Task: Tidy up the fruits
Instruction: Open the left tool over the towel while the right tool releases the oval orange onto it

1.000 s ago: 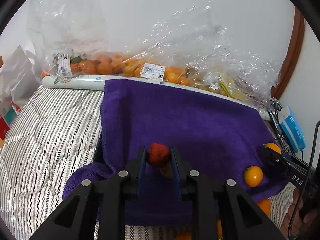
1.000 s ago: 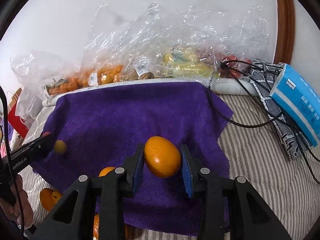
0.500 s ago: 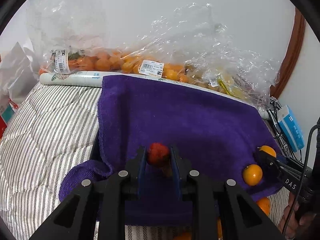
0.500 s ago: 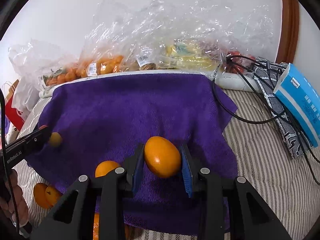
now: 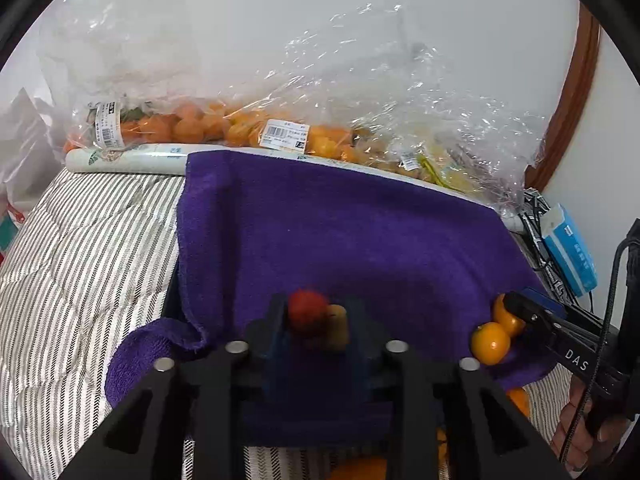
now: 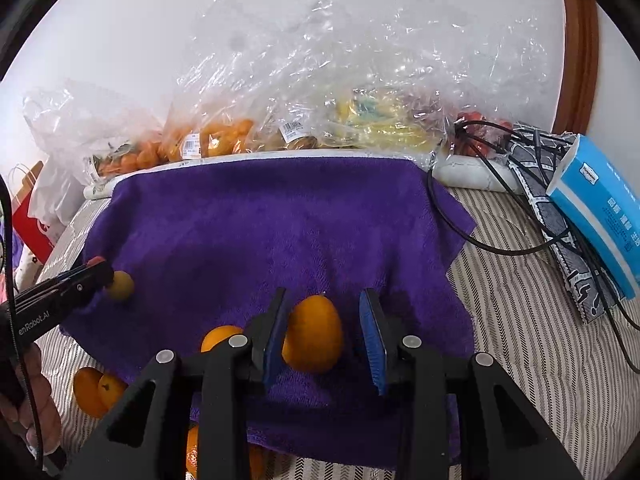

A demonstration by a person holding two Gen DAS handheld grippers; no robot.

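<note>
Reading "DAS" on right claw (image 5: 520, 312), barcode label (image 5: 285, 135) on orange bag (image 5: 208, 124)

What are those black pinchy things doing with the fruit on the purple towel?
A person is sorting fruit with a pincher tool in each hand. The left gripper has a small red fruit and a little tan one between its jaws, which have just been opening. The right gripper has also just been opening around an orange fruit, with a gap on one side. Both fruits sit low over the purple towel. More oranges lie by its near edge, and bagged fruit waits along the wall.
</note>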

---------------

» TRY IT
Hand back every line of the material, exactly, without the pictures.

» RESULT BELOW
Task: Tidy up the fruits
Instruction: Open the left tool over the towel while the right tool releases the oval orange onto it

1.000 s ago: 
1.000 s ago: 
0.500 s ago: 
0.500 s ago: 
now: 
now: 

A demonstration by a person holding two Gen DAS handheld grippers; no robot.

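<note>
Reading "DAS" on right claw (image 5: 520, 312), barcode label (image 5: 285, 135) on orange bag (image 5: 208, 124)

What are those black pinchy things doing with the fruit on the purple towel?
A person is sorting fruit with a pincher tool in each hand. The left gripper has a small red fruit and a little tan one between its jaws, which have just been opening. The right gripper has also just been opening around an orange fruit, with a gap on one side. Both fruits sit low over the purple towel. More oranges lie by its near edge, and bagged fruit waits along the wall.
</note>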

The output contains nothing more.